Lawsuit filed to restore original Census deadline

Good.

Citing the high stakes of a botched census, Harris County and two of its Democratic county commissioners have signed on to a federal lawsuit trying to block the Trump administration’s efforts to end counting for the 2020 census a month earlier than planned.

The constitutionally required count of everyone living in the country had been extended due to the coronavirus pandemic and was to run through Oct. 31. But the Census Bureau announced earlier this month it will end the count sooner, moving up the deadline for responding to Sept. 30.

A federal lawsuit filed Monday in California alleges that the shortened schedule is unconstitutional because it will not produce a fair and accurate count and that the Census Bureau’s move violates federal administrative law because the decision was “arbitrary and capricious.”

The lawsuit is led by the National Urban League and the League of Women Voters. Harris County, which is the state’s largest, joined in along with other local entities including the city of Los Angeles and King County in Washington. Harris County Commissioners Rodney Ellis and Adrian Garcia are signed on as individual plaintiffs.

“Undercounted cities, counties, and municipalities will lose representation in Congress and tens of millions of dollars in funding,” the lawsuit reads. “And communities of color will lose core political power and vital services. In contrast to these dire stakes, the immediate solution to this problem is simple: set aside and enjoin implementation of the impossibly-shortened Rush Plan, which is based on an unexplained change of position, and allow the Census Bureau to implement the plan that it had designed to fulfill its constitutional duties during the pandemic.”

[…]

The October cutoff had offered organizers crucial overtime for the count after the coronavirus pandemic derailed canvassing and outreach efforts that in some regions of the state, like in Harris County, had been in the works for years.

But those efforts have been further disrupted by what Harris County and other plaintiffs in the lawsuit dubbed as the “rush plan.” Mailers ordered before the change had to be redone, with county workers forced to purchase stickers to cover the old deadline on those materials.

In announcing the new deadline, Census Bureau Director Steven Dillingham said the bureau planned to hire more employees “to accelerate the completion of data collection” and avoid a delay in reporting counts for seats in Congress and the distribution of redistricting data.

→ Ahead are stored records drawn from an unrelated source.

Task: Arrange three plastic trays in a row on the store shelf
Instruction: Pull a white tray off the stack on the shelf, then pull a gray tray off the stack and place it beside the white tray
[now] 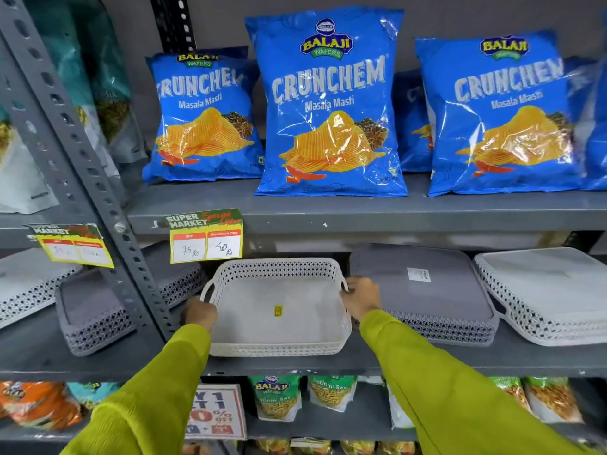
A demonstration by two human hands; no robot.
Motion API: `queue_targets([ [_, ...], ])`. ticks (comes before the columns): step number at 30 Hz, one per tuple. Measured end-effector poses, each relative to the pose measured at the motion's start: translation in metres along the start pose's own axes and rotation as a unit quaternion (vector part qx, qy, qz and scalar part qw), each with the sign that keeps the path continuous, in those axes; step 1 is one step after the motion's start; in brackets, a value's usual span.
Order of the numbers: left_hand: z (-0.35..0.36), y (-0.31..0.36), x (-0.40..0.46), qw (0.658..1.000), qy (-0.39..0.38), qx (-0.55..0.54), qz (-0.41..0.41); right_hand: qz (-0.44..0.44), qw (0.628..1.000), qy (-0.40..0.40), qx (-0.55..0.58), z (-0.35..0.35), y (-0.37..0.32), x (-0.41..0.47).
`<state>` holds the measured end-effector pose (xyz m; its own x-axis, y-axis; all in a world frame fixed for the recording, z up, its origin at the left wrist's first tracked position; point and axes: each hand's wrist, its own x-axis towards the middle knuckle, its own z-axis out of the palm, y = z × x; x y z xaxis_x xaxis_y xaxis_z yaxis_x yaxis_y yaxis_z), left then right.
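A white lattice-walled plastic tray [279, 348] sits upright on the middle grey shelf [295, 364], open side up, with a small yellow sticker inside. My left hand [198, 313] grips its left handle and my right hand [361, 298] grips its right handle. Just to its right lies a grey tray [423, 284] turned bottom up on a stack, touching my right hand's side. Further right, a white tray [545, 290] also lies bottom up on a stack.
Left of the slotted upright post [98, 178] lie another grey tray [95, 316] and a white tray [23, 284]. Blue chip bags [328, 110] stand on the shelf above, close over the trays. A yellow price tag [206, 246] hangs down at the front. Snack packs fill the shelf below.
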<state>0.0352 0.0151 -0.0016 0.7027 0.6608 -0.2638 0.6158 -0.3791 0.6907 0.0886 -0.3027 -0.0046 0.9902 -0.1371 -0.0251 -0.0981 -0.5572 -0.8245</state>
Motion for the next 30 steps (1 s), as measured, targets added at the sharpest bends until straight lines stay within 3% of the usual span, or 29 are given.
queue_targets([
  [5, 0.011, 0.014, -0.01, 0.991, 0.113, 0.066, 0.025, -0.048, 0.994, 0.09, -0.046, -0.056, 0.009, 0.008],
  [8, 0.039, 0.044, -0.028, 0.961, 0.185, 0.087, 0.187, -0.033, 0.981, 0.179, -0.066, -0.106, 0.034, 0.017],
  [11, 0.085, 0.094, -0.059, 0.942, 0.092, 0.048, 0.319, -0.004, 0.973, 0.202, -0.115, -0.154, 0.066, 0.028],
  [13, 0.121, 0.129, -0.087, 0.938, -0.003, 0.006, 0.347, 0.031, 0.971, 0.177, -0.156, -0.18, 0.09, 0.039],
  [17, 0.182, 0.181, -0.133, 0.901, -0.153, 0.012, 0.406, 0.136, 0.978, 0.117, -0.106, -0.215, 0.124, 0.055],
  [25, 0.237, 0.208, -0.119, 0.94, -0.221, 0.11, 0.236, 0.138, 0.988, -0.039, -0.056, -0.238, 0.154, 0.078],
  [30, 0.255, 0.215, -0.124, 0.966, -0.205, 0.037, 0.156, 0.192, 0.974, -0.071, 0.092, -0.243, 0.189, 0.11],
])
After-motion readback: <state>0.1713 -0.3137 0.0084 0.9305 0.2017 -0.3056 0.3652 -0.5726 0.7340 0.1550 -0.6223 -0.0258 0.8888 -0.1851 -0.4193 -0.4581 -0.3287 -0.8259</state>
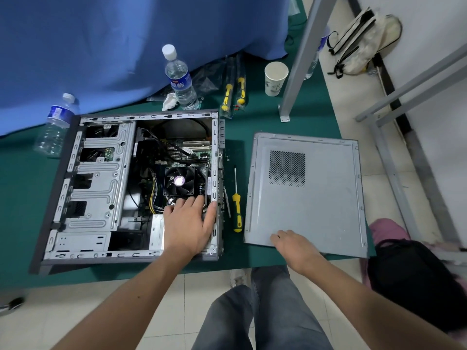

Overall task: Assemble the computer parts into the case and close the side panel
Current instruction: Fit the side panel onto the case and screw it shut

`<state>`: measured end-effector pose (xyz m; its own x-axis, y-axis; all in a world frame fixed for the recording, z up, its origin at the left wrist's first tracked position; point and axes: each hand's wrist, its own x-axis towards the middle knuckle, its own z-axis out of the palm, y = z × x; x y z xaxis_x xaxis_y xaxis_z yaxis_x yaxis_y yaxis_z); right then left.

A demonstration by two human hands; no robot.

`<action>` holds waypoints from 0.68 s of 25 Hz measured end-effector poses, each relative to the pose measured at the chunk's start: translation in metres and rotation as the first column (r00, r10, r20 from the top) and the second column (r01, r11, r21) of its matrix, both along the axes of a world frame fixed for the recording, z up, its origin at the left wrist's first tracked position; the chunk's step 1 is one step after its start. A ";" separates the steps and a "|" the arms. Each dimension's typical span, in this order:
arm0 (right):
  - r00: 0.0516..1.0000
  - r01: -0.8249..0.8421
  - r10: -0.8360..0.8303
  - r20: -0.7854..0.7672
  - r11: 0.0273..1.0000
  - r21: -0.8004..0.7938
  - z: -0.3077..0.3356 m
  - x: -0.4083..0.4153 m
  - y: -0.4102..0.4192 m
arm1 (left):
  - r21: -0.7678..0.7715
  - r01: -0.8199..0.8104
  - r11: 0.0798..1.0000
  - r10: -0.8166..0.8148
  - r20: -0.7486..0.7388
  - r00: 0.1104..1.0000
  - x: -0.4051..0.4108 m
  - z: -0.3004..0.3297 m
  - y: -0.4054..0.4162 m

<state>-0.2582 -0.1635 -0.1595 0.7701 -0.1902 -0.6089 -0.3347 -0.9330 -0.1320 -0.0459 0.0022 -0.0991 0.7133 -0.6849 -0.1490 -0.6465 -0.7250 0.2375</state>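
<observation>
A capped water bottle (180,79) stands at the far side of the green bench (20,198), with crumpled tissue (169,101) just left of it and an empty bottle (54,127) lying further left against the blue cloth (101,46). To the right stand a paper cup (275,78) and two bagged yellow-handled tools (233,92). A cream tote bag (364,44) leans on the far right wall, and a black backpack (414,281) sits on the floor near right.

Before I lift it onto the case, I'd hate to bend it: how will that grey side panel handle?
The side panel looks like thin sheet metal, so probably light yet prone to flexing if raised by the one corner under the right hand. Its smooth face may slip. Its near edge already overhangs the green table, so it could tip.
</observation>
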 end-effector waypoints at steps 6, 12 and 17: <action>0.999 -0.043 0.044 0.017 0.998 -0.037 0.026 -0.019 -0.011 | 0.025 -0.001 1.000 0.001 0.009 1.000 0.000 -0.001 0.001; 0.955 -0.121 0.152 0.254 0.984 -0.134 0.068 -0.020 -0.021 | -0.032 -0.064 0.997 0.062 -0.078 0.995 0.000 0.004 0.000; 0.920 -0.096 0.164 0.357 0.975 -0.199 0.121 -0.006 -0.039 | -0.217 0.090 0.972 -0.129 -0.173 0.976 -0.011 0.042 -0.020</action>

“The Census Bureau’s new plan reflects our continued commitment to conduct a complete count, provide accurate apportionment data, and protect the health and safety of the public and our workforce,” Dillingham said in a statement.

But the earlier deadline has heightened the possibility that Texas will be undercounted and that low-income and Hispanic Texans in particular — who were already at the highest risk of being missed — will go uncounted at a time when the coronavirus pandemic is ravaging their communities.

here for some background, and here for a peek at the lawsuit. Combined with Donald Trump’s surely illegal order to keep undocumented immigrants from being counted for the purposes of apportionment, it’s like Trump and his enablers really don’t want Texas to get any additional Congressional districts next decade. I continue to marvel at Greg Abbott and Dan Patrick and Ken Paxton’s ability to shrug that kind of insult off. By the way, that “arbitrary and capricious” language is a sign that the plaintiffs are aiming for a ruling that Trump has once again violated the Administrative Procedures Act, the federal law that has killed multiple similar efforts by Trump in the past. Let’s hope we can add this one to that trash heap.